Imagine the difference those hours could have made to the people being looked after in homes instead of in administration. These are not isolated complaints; I hear them all the time. They are symptoms of a system that has become too focused on providers and not focused enough on people.
The government promised older Australians they would be supported to stay in their homes, and these promises are not being kept. I also want to raise another issue affecting many older Australians: the cost of treating macular degeneration. In recent weeks, several local residents have contacted me.
One had just been diagnosed and described the shock of being told they would need ongoing injections directly into their eyeball to slow the disease. Another wrote of months of treatment, explaining the steady financial strain it has placed on them and their partner, both of whom are on part-time pensions. Even with Medicare rebates, patients face hundreds of dollars in out-of-pocket costs each year.
For pensioners on these fixed incomes, this burden quickly becomes unsustainable.
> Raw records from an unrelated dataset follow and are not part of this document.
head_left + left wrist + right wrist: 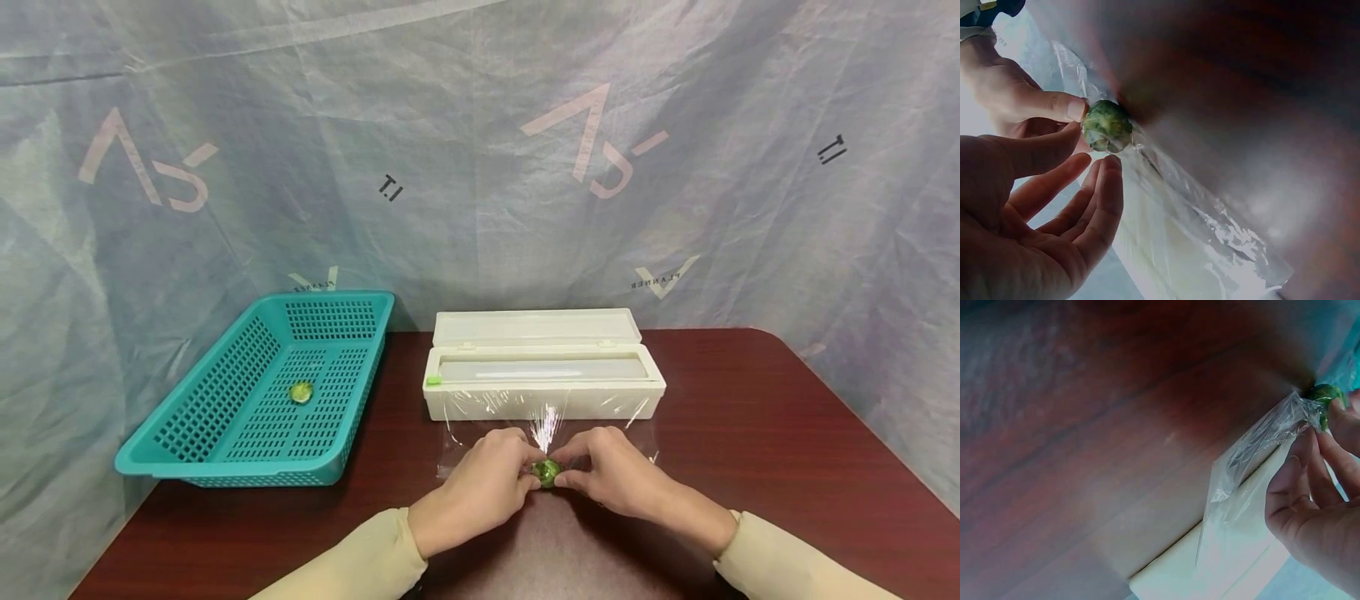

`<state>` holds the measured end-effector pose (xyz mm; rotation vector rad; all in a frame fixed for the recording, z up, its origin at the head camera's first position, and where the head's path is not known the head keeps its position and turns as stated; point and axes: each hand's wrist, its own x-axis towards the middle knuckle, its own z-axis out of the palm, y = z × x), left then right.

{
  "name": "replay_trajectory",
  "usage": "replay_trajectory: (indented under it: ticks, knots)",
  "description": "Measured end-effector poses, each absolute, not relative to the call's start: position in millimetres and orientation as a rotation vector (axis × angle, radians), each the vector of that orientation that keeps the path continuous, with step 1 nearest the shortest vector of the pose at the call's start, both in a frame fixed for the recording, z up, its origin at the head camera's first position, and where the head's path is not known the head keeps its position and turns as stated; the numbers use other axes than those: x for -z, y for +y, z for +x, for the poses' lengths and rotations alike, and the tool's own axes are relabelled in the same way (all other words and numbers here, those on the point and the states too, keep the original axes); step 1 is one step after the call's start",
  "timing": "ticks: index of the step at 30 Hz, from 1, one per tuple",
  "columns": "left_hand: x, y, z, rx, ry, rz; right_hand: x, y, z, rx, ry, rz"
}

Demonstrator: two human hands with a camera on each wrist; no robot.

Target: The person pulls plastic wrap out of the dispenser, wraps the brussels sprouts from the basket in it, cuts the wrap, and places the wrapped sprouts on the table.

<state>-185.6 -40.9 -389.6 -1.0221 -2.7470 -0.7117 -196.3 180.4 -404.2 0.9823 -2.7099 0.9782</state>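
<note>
A small round green Brussels sprout (547,473) is between my two hands, close over the table, with clear cling film (1241,456) drawn about it. My left hand (491,475) holds the sprout's left side between thumb and fingers. From the right, my right hand (618,471) pinches the film gathered beside the sprout, its fingertips right at it. Bunched creases run from the sprout back to a white cling film dispenser (543,406), whose lid stands up. In the left wrist view the sprout (1107,127) shows with film shining on its side.
To the left stands a turquoise basket (345,454) with slotted walls, holding one small yellow-green piece (301,392). A light green slider (434,380) sits at the dispenser's left end. Behind the dark red table (765,433) hangs a grey printed cloth (465,167).
</note>
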Motion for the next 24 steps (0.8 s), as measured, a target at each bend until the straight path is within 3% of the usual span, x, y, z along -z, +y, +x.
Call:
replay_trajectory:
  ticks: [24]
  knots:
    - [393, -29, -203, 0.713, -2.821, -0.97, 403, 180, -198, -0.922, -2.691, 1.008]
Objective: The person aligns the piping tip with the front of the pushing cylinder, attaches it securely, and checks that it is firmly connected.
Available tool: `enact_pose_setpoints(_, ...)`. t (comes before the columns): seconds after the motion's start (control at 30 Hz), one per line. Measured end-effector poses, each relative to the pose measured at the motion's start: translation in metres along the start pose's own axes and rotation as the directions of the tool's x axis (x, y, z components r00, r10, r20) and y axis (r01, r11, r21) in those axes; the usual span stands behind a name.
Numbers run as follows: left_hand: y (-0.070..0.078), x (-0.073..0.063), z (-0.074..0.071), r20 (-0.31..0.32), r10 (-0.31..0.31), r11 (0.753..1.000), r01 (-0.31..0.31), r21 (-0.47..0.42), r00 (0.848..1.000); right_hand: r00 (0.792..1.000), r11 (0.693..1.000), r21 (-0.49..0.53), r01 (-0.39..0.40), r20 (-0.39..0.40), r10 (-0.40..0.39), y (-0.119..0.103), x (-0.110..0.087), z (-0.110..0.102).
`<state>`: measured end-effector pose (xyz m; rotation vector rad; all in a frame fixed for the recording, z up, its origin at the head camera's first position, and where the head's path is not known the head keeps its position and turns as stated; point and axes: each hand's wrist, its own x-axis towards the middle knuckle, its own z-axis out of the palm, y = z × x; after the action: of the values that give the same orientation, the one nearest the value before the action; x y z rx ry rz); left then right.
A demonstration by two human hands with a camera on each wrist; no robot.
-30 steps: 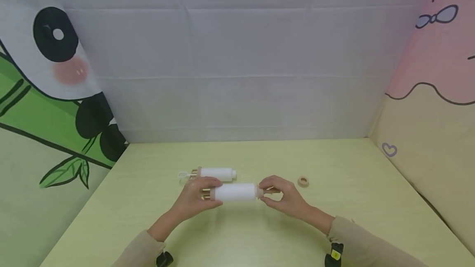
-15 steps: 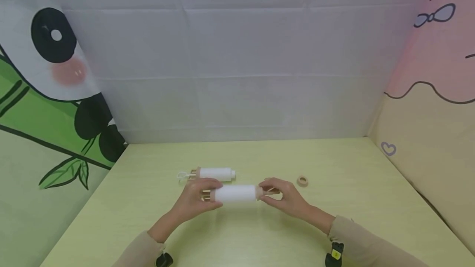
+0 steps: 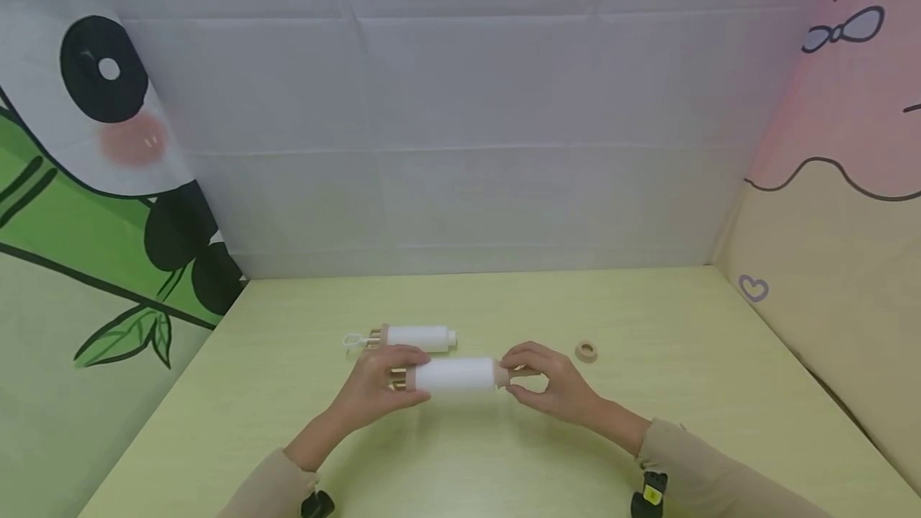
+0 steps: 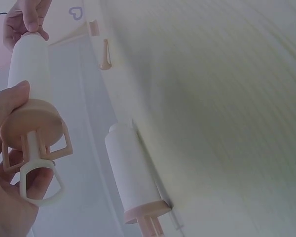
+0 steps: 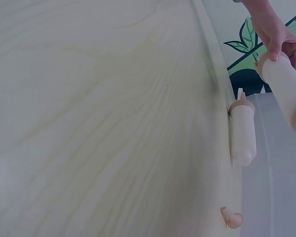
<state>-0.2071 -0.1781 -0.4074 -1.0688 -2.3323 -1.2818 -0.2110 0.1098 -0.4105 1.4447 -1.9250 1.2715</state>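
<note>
A white icing syringe [image 3: 453, 374] lies level above the table, held between both hands. My left hand [image 3: 381, 382] grips its left end around a beige disc-shaped cap [image 4: 32, 121], which has side finger loops. A white plunger ring [image 4: 23, 182] sticks out past that cap in the left wrist view. At the other end, my right hand [image 3: 550, 382] pinches a beige tapered cap [image 3: 501, 375] between thumb and fingers, its narrow spout pointing into the palm. Behind the left hand lies a second white syringe [image 3: 419, 337] with a beige cap and a ring handle.
A small beige ring-shaped piece [image 3: 586, 352] rests on the table to the right of the second syringe; it looks like a spout in the right wrist view. Cartoon-printed cloth walls stand at the left and right of the pale wood table [image 3: 460, 454], with a grey cloth behind.
My right thumb and fingers shift slightly on the tapered cap. The syringe and my left hand stay nearly in place.
</note>
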Motion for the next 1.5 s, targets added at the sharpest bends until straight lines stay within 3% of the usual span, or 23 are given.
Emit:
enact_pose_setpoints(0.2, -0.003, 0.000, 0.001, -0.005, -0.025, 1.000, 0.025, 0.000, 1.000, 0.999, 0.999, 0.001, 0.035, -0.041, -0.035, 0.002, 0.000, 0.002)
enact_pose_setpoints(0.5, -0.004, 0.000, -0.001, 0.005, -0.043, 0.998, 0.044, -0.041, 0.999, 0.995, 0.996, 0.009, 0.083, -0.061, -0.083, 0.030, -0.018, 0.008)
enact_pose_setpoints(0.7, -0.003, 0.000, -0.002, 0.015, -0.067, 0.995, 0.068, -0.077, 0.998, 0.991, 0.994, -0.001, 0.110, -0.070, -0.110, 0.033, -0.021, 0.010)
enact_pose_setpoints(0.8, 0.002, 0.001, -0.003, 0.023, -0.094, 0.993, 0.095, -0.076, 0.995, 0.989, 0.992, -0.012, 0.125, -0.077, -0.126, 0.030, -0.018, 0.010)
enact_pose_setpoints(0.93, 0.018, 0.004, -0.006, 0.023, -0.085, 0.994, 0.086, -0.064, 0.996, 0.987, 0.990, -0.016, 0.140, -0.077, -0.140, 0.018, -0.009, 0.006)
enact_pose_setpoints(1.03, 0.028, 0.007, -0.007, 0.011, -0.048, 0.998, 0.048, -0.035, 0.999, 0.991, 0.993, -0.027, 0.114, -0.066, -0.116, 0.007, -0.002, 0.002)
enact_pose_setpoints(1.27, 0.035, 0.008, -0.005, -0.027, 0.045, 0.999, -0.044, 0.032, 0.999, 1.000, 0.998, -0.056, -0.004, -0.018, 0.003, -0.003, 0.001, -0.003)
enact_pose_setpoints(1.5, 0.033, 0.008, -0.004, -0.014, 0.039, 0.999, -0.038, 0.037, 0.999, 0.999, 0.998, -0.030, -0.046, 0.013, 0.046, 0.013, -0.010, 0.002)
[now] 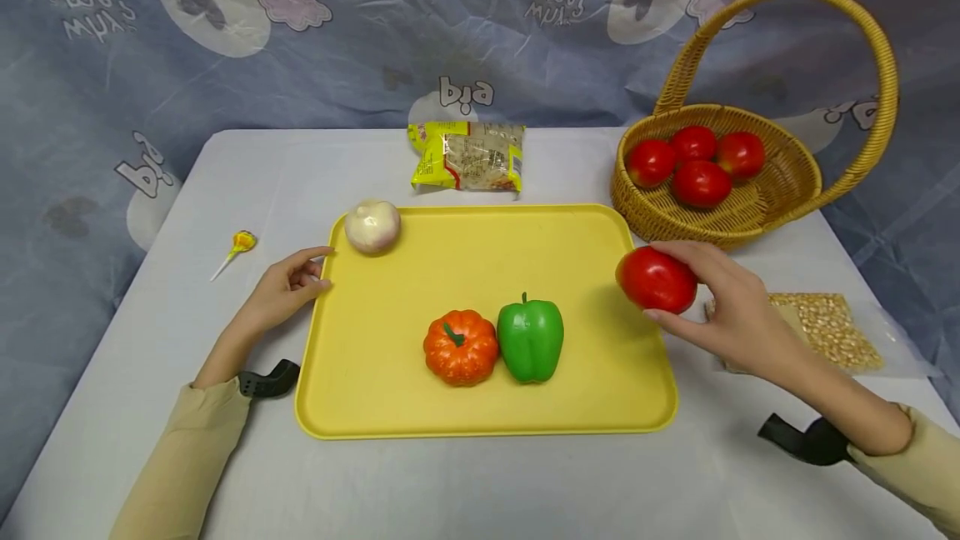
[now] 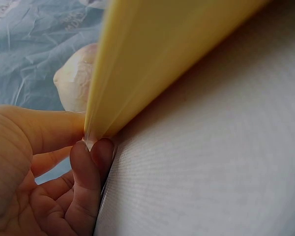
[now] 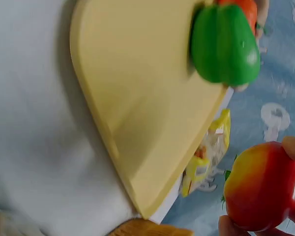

These pensioners are being crushed by the cost of living—they talk about higher energy prices—and, on top of this, macular degeneration is actually bleeding them dry. It is the leading cause of blindness in all of Australia.
Around one in seven Australians over 50 show signs of the disease. Without treatment they lose their vision, independence and quality of life. These Australians are not asking for luxuries; they're asking for help to afford a treatment that allows them to not go blind, to live in dignity, to drive, to read, to stay connected to their family and sometimes to stay in employment.
So I call on the Minister for Health and Ageing to review the support and how we support Australians with macular degeneration, including whether those PBS co-payments and the safety net thresholds remain fit for purpose. On behalf of my constituents, please look at it.